By Theorem 2 it follows that A ≡ B ; so any two dense linear orderings without endpoints are elementarily equivalent, and the theory T dlo is complete.
We can say more. Suppose A and B both have countably many elements; list the elements of A as a 0, a 1, … and the elements of B as b 0, b 1, … . Let e 0 be any function in I(A,B ). There is e 1 in I(A,B ) that extends e 0 and has a 0 in its domain and b 0 in its image. Then there is e 2 that extends e 1 and has a 1 in its domain and b 1 in its image; and so on through e 3, e 4, and so on. Finally define a function e by putting e (a i ) = e i +1(a i ) for each element a i of A. By construction all elements of A are in the domain of e and all elements of B are in the image of e, and it follows that e is an isomorphism from A to B. We have proved a famous theorem of Cantor:
Theorem 3 If A and B are countable dense linear orderings without endpoints, then A and B are isomorphic.
There are many adaptations of Fraïssé's idea. One different presentation (though with the same content) uses the idea of a game between two players who take turns to choose elements from the structures A and B. The criteria for the second player to win can be set up so that this player has a winning strategy if and only if there is a back-and-forth system from A to B.
In another adaptation, we require that the domains of the functions in the back-and-forth system all have cardinality ≤ n for some positive integer n, dropping the requirements (b) and (c) when i has domain of size n. The existence of a back-and-forth system of this kind corresponds (as in Theorem 2) to the condition that A and B agree in all sentences with quantifier rank ≤n, in symbols A ≡n B. We omit the full definition of ≡n here, but we note that any sentence with at most n occurrences of quantifiers in it has quantifier rank ≤ n, and that in a finite relational signature there are only finitely many pairwise nonequivalent sentences of rank ≤ n. It follows that a class K with finite relational signature is first-order definable if and only if it is closed under ≡n for some n. This leads quickly to an answer to Question Two.
Theorem 4 The equivalence relations A with Mod(Th(A )) first-order definable are precisely the finite ones.

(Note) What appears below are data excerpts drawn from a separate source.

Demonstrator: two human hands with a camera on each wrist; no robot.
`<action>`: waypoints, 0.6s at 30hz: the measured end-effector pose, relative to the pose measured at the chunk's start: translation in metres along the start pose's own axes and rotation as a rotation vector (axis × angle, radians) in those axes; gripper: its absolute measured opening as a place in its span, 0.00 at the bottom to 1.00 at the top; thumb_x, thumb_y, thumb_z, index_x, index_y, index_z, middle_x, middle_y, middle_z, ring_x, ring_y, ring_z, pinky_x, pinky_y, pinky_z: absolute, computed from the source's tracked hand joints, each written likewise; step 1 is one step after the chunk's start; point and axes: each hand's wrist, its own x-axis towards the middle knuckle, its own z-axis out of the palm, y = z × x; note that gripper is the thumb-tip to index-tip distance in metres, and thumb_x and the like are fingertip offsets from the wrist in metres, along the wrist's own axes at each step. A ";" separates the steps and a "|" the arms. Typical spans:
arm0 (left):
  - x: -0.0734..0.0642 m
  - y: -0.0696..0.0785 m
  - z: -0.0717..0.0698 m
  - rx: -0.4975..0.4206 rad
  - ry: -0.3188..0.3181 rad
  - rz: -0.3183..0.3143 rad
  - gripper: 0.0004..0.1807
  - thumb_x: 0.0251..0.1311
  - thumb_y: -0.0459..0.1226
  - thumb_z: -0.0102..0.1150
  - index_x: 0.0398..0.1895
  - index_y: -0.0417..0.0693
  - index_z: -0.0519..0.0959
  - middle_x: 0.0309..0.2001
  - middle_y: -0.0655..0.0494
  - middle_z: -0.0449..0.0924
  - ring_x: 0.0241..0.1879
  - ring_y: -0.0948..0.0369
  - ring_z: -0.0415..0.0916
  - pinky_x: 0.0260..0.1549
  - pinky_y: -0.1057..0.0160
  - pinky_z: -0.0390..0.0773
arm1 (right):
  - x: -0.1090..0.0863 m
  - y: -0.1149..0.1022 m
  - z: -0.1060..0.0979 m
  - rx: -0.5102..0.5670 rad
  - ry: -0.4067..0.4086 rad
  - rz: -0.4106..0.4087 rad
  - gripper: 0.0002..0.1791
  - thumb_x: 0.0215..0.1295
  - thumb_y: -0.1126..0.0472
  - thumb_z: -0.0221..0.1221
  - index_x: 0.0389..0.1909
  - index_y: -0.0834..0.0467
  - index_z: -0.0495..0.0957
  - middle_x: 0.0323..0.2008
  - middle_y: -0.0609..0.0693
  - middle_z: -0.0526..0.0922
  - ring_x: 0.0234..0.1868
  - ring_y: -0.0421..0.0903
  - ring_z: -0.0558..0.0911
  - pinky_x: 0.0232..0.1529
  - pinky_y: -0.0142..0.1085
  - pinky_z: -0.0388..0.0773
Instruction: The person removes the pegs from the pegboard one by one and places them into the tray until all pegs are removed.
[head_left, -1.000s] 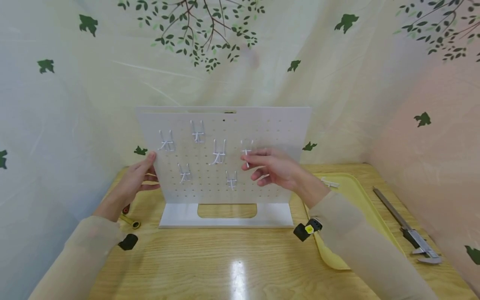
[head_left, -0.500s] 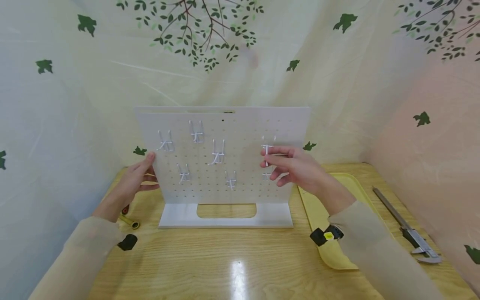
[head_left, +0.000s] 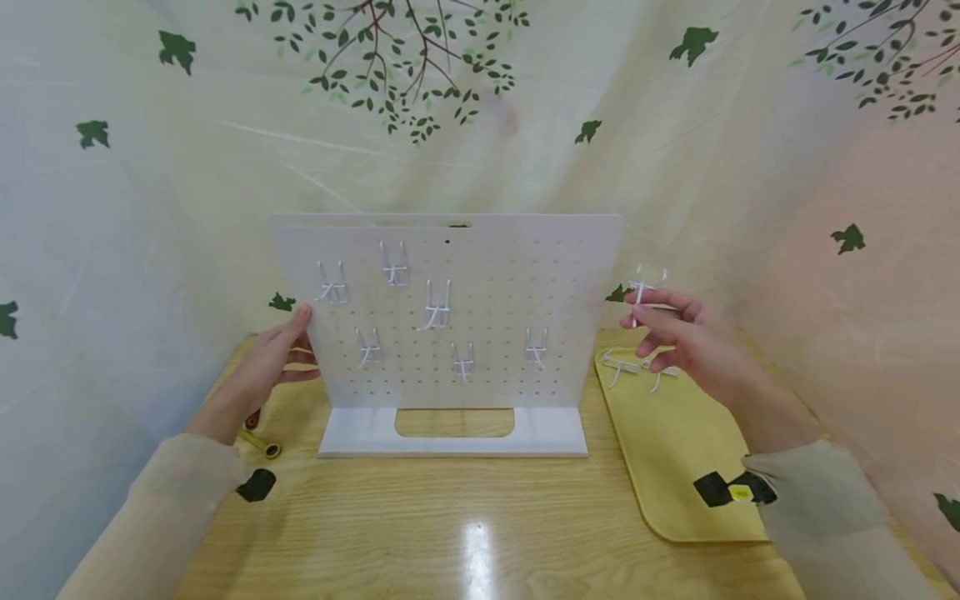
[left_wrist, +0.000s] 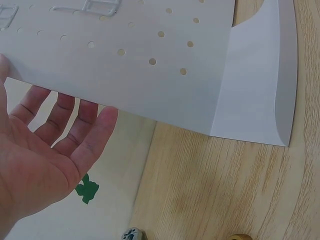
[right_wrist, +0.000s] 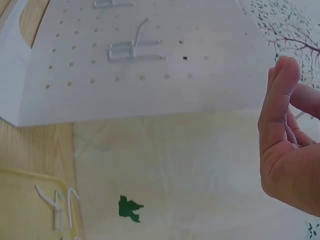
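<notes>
Hook pinched in your right hand, board gripped in your left

Your right hand (head_left: 692, 335) pinches a white hook (head_left: 638, 305) between thumb and fingertips, its other fingers loosely bent and spread apart. The hook is held up in the air to the right of the board (head_left: 498, 250), well clear of it, with its two prongs pointing up and its arm hanging down. In the head view it appears above the far end of the yellow tray (head_left: 697, 475), where two more hooks (head_left: 620, 367) lie near each other.

Your left hand (head_left: 268, 358) grips the board's left edge: the thumb lies on the front, and the fingers, somewhat apart, reach behind the edge. The board stands upright on its white base (head_left: 360, 433). Six hooks sit on it: two at upper left, one near the middle, and three lower down, at left, centre and right.

A brass-coloured tool (head_left: 261, 443) lies on the wooden table (head_left: 405, 525) beside your left wrist, near a red-and-black item (head_left: 252, 419) mostly hidden by your forearm. Behind the board hangs a pale cloth (head_left: 600, 75) printed with leaves and branches.
</notes>
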 end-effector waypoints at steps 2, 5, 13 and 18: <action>0.000 0.001 0.000 0.002 -0.001 -0.005 0.48 0.71 0.69 0.31 0.69 0.35 0.65 0.57 0.35 0.70 0.53 0.46 0.75 0.50 0.48 0.83 | -0.006 0.002 -0.013 0.009 0.022 -0.016 0.09 0.78 0.64 0.54 0.50 0.53 0.81 0.39 0.48 0.87 0.27 0.43 0.83 0.25 0.33 0.83; -0.001 0.000 0.000 0.012 -0.003 -0.007 0.48 0.71 0.69 0.31 0.69 0.35 0.65 0.58 0.35 0.70 0.55 0.44 0.74 0.51 0.48 0.83 | -0.013 0.008 -0.031 0.008 0.047 -0.026 0.11 0.78 0.65 0.52 0.51 0.52 0.82 0.39 0.47 0.87 0.28 0.43 0.84 0.26 0.34 0.84; -0.002 0.000 0.001 0.023 -0.001 -0.003 0.48 0.71 0.69 0.30 0.70 0.35 0.64 0.59 0.34 0.69 0.56 0.42 0.73 0.52 0.47 0.82 | -0.025 0.034 -0.071 0.044 0.111 -0.034 0.13 0.79 0.66 0.51 0.51 0.52 0.82 0.39 0.47 0.87 0.29 0.43 0.86 0.27 0.34 0.84; -0.002 0.002 0.002 0.031 0.011 -0.015 0.50 0.68 0.72 0.32 0.69 0.36 0.65 0.59 0.35 0.70 0.57 0.42 0.73 0.52 0.47 0.82 | -0.029 0.058 -0.094 0.086 0.177 -0.018 0.13 0.79 0.66 0.51 0.49 0.49 0.83 0.39 0.45 0.87 0.29 0.43 0.86 0.27 0.33 0.83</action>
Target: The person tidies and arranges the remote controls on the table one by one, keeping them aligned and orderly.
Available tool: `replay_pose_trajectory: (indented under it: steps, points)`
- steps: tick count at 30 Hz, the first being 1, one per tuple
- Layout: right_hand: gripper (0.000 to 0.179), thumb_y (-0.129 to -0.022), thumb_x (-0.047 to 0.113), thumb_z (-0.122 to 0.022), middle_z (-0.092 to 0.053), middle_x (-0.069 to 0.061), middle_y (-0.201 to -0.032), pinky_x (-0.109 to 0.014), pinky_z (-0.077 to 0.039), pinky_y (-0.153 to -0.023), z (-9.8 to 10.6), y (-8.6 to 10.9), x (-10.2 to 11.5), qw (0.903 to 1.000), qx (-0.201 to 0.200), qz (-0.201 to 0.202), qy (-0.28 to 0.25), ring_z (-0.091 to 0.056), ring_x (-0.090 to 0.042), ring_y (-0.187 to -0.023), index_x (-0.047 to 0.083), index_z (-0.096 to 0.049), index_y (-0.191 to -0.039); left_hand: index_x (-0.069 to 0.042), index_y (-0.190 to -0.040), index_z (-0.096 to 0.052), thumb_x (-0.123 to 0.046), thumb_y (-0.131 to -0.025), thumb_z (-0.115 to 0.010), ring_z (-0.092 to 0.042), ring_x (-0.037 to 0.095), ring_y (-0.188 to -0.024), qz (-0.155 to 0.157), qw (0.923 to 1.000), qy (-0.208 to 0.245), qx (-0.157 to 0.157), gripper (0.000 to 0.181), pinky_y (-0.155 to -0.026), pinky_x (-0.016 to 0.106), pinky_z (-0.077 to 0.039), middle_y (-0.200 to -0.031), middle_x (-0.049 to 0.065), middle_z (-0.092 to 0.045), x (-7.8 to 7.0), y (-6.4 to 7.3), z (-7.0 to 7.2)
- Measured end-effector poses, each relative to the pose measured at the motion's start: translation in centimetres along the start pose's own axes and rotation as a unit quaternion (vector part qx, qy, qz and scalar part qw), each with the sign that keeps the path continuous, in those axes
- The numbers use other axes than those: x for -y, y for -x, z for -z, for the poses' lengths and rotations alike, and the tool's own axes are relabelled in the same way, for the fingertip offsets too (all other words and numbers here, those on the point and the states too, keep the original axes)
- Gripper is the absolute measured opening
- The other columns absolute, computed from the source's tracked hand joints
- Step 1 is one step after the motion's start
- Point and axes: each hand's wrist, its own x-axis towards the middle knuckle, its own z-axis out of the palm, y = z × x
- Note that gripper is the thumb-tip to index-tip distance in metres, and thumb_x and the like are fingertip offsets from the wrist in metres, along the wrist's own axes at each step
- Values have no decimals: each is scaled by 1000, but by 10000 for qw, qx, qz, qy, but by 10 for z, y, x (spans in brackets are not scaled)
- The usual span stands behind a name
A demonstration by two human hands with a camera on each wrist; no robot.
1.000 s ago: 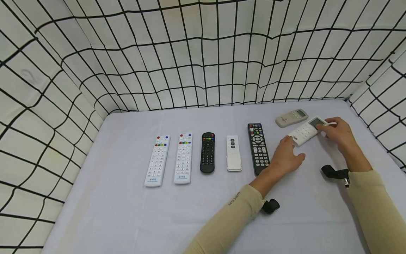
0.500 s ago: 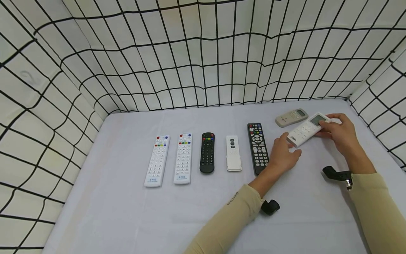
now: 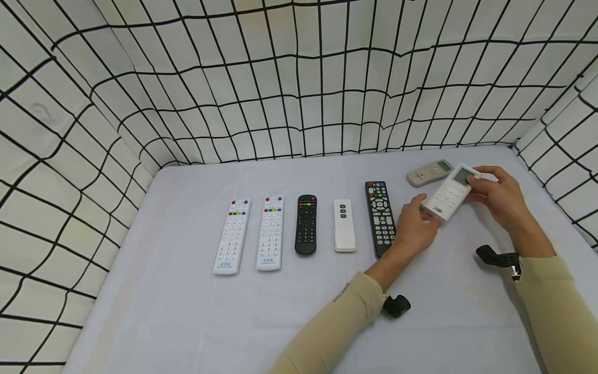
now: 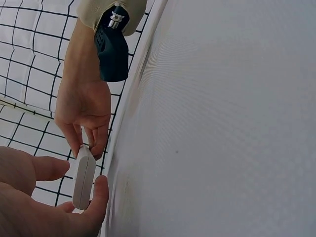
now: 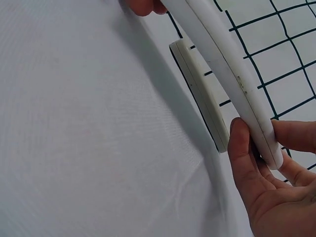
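Note:
A white air-conditioner remote [image 3: 451, 192] with a small screen is held tilted above the cloth at the right. My right hand [image 3: 502, 200] pinches its screen end, thumb on the front and fingers behind, as the right wrist view shows. At the lower end, my left hand [image 3: 415, 228] has its fingers around the edge; in the left wrist view one fingertip [image 4: 100, 190] lies right at the table-facing side. Just behind, a beige air-conditioner remote [image 3: 427, 174] lies on the table, its screen end partly overlapped by the white one in the head view.
Left of the hands lie a long black remote [image 3: 380, 213], a white remote with few buttons [image 3: 344, 234], a smaller black remote [image 3: 306, 228] and two white remotes with coloured buttons [image 3: 270, 239]. A black grid net [image 3: 299, 98] encloses the white-covered table [image 3: 187, 322].
The white remote has risen off the cloth and turned steeper, its lower end swinging toward me. My right hand shifted slightly up with it, and my left fingers closed around the lower end.

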Motion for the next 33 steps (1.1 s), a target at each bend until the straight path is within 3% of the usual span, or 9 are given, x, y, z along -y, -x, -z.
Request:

Back-and-forth methods are a model-theoretic generalisation of techniques developed in several areas of mathematics, notably in the study of linear orderings and abelian groups. They also adapt to some languages that are not first-order, and unlike much of first-order model theory, they work as well for finite structures as for infinite ones. This has made them useful tools of theoretical computer science, for example in database theory.
One shouldn't come away from this section with the impression that proving elementary equivalence is a matter of finding a clever model-theoretic technique. Model-theoretic ideas can help to bring to the surface the place where work has to be done, but most proofs of elementary equivalence involve substantial mathematics. For example a problem that Tarski posed in the 1950s, namely whether all free groups with more than one generator are elementarily equivalent, resisted decades of efforts. About half a century after Tarski put the problem, a positive solution was announced by Zlil Sela; besides quantifier elimination, it used a range of techniques from different parts of group theory.
The Compactness Theorem
Almost everything in first-order model theory depends on the Compactness Theorem.
Theorem 5 (Compactness Theorem) Let L be a first-order language and T a theory in L such that every finite subset of T has a model. Then T has a model.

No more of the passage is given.